_How to complete this task_.
Look for "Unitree" in the material below and show each line that contains it.
★ ★ ★ ★ ★
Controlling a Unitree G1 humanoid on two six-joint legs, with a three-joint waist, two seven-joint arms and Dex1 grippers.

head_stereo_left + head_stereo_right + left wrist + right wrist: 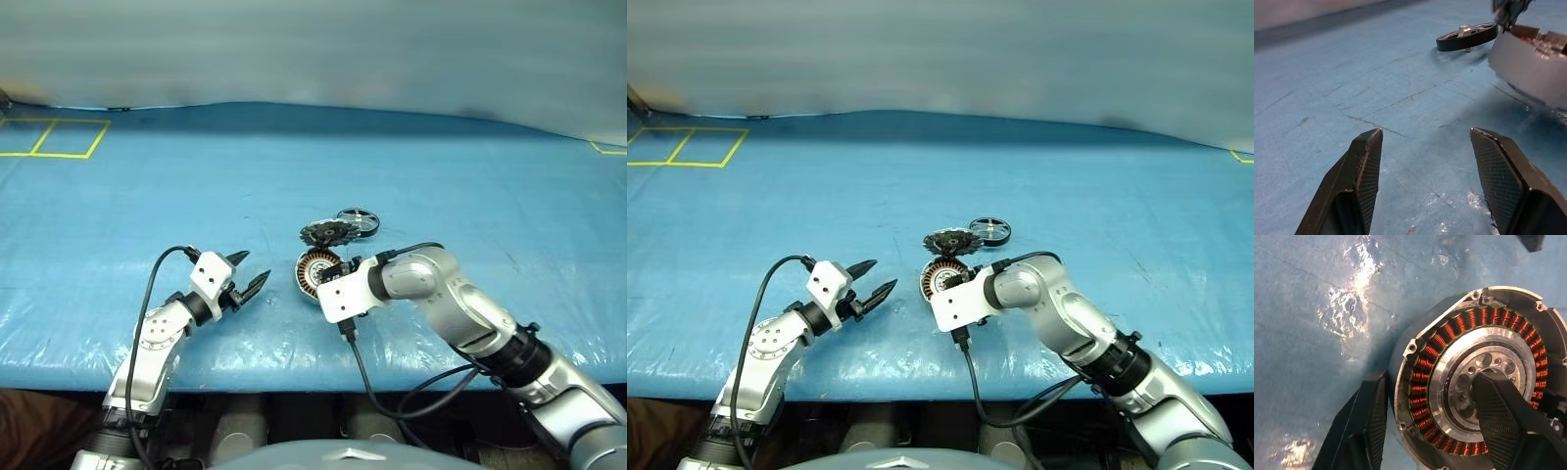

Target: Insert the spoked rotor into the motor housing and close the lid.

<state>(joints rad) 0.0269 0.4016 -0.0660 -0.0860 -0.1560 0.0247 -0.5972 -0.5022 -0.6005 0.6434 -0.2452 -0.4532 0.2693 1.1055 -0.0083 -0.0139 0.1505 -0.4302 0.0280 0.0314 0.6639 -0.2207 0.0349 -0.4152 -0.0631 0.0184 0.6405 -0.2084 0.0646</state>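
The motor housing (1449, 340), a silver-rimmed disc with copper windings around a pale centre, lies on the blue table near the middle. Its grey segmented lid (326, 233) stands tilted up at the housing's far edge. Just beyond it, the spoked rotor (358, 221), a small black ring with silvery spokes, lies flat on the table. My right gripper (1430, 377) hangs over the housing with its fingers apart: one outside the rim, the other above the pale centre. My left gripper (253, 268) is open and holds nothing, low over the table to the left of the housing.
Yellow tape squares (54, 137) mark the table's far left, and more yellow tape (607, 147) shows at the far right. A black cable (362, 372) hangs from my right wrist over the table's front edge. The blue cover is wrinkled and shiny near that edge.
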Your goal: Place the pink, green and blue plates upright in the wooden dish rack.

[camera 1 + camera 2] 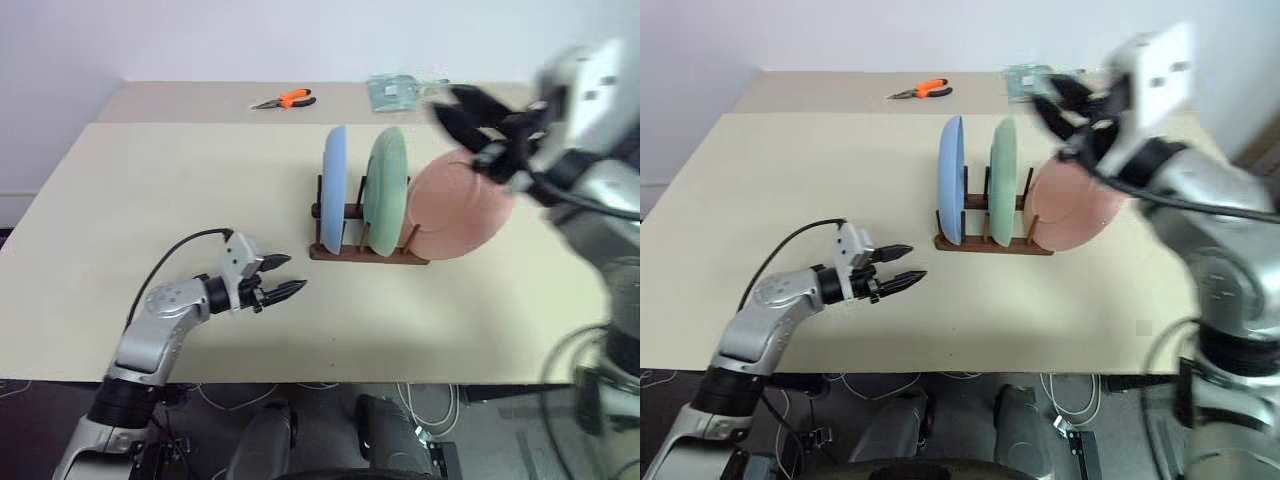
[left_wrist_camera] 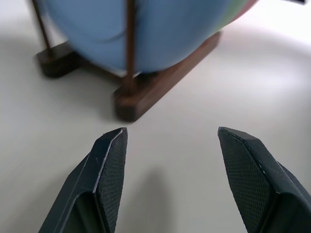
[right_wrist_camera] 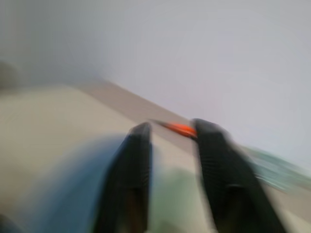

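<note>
Beige table [image 1: 150, 180], white wall [image 1: 200, 40], orange pliers [image 1: 285, 99]

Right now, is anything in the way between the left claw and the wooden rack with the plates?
No. Only bare beige table top shows between the open left claw and the dark brown wooden rack holding the blue plate.

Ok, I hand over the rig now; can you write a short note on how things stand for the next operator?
Left pincer: open, empty, low over the table, left of the wooden dish rack.
Right pincer: open, empty, above the pink plate.
Done: blue plate and green plate stand upright in the rack.
Pink plate leans tilted at the rack's right end.
To do: check that it is seated; straighten if needed.
</note>
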`<state>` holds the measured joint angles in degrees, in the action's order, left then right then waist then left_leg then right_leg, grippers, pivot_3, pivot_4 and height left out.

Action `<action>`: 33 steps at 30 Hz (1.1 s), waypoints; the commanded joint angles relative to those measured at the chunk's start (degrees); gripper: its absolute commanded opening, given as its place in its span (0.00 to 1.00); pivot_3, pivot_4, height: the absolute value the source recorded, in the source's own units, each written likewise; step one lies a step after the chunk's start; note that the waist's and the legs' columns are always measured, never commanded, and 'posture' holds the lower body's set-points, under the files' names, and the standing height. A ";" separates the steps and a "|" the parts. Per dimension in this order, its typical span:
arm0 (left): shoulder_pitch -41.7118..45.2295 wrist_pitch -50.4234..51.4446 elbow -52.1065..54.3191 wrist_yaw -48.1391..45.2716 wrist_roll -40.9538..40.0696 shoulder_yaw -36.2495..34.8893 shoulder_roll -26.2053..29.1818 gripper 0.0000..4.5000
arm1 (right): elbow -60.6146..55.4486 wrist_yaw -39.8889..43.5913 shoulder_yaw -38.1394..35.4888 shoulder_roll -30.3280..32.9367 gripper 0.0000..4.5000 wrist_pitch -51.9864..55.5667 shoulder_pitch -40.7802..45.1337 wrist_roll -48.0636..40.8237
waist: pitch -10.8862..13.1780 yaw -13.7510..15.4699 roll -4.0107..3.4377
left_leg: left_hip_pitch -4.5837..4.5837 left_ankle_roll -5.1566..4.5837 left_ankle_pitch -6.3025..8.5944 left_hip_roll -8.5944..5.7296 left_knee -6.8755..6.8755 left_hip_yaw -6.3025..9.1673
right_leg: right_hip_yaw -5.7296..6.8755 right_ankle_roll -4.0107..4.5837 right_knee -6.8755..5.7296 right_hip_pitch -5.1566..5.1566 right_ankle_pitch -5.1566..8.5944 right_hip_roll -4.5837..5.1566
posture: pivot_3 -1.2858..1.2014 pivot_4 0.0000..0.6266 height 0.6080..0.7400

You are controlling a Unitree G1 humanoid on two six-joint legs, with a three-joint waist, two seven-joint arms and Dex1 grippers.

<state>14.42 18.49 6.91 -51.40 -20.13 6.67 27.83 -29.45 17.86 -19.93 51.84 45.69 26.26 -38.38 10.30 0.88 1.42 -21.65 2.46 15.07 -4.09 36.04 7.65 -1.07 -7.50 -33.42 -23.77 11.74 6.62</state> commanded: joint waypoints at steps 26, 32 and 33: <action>-0.03 2.09 4.77 0.79 0.74 2.20 -0.05 0.68 | 4.73 11.98 1.94 3.00 0.02 -14.59 -17.20 25.78 | 0.13 -0.09 -0.32 | 0.15 -0.12 0.08 -0.02 0.09 -0.12 | -0.04 -0.08 0.19 0.25 0.05 0.13 | 0.52 0.24 1.00; -1.91 0.46 4.16 0.28 1.25 1.96 1.03 0.68 | 2.28 13.31 3.12 0.77 0.02 -15.48 -14.04 24.10 | 0.12 -0.53 -0.36 | 0.23 -0.12 0.08 0.03 0.03 -0.16 | -0.04 -0.11 0.15 0.24 0.06 0.08 | 0.52 0.24 1.00; -2.19 0.39 4.30 0.43 1.32 1.91 1.07 0.68 | 1.46 13.58 3.57 0.43 0.02 -15.29 -13.57 23.84 | 0.12 -0.48 -0.37 | 0.23 -0.12 0.08 0.03 0.04 -0.16 | -0.04 -0.11 0.15 0.24 0.06 0.08 | 0.52 0.24 1.00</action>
<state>12.63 20.35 10.13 -50.84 -19.14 9.64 28.34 -24.70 31.03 -15.83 52.61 31.24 11.14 -13.78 10.43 0.40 1.05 -21.43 2.34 15.15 -4.06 36.08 7.49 -1.11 -7.60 -33.27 -23.53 11.79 6.71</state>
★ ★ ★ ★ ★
_The answer_.
Controlling a Unitree G1 humanoid on two six-joint legs, with a three-joint waist, two seven-joint arms and Dex1 grippers.
You are controlling a Unitree G1 humanoid on two six-joint legs, with a three-joint waist, two seven-joint arms and Dex1 grippers.

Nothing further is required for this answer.